• **Work request**
Nothing should be left out. Give all the data again exactly as written.

[Supplied information Boundary: Start]

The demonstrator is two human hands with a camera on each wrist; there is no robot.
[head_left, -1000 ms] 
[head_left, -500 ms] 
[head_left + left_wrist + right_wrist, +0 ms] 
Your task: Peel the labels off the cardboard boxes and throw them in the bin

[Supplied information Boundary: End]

• **The completed task**
The demonstrator is two human hands with a camera on each wrist; there is no robot.
[head_left, -1000 ms] 
[head_left, -500 ms] 
[head_left + left_wrist + right_wrist, +0 ms] 
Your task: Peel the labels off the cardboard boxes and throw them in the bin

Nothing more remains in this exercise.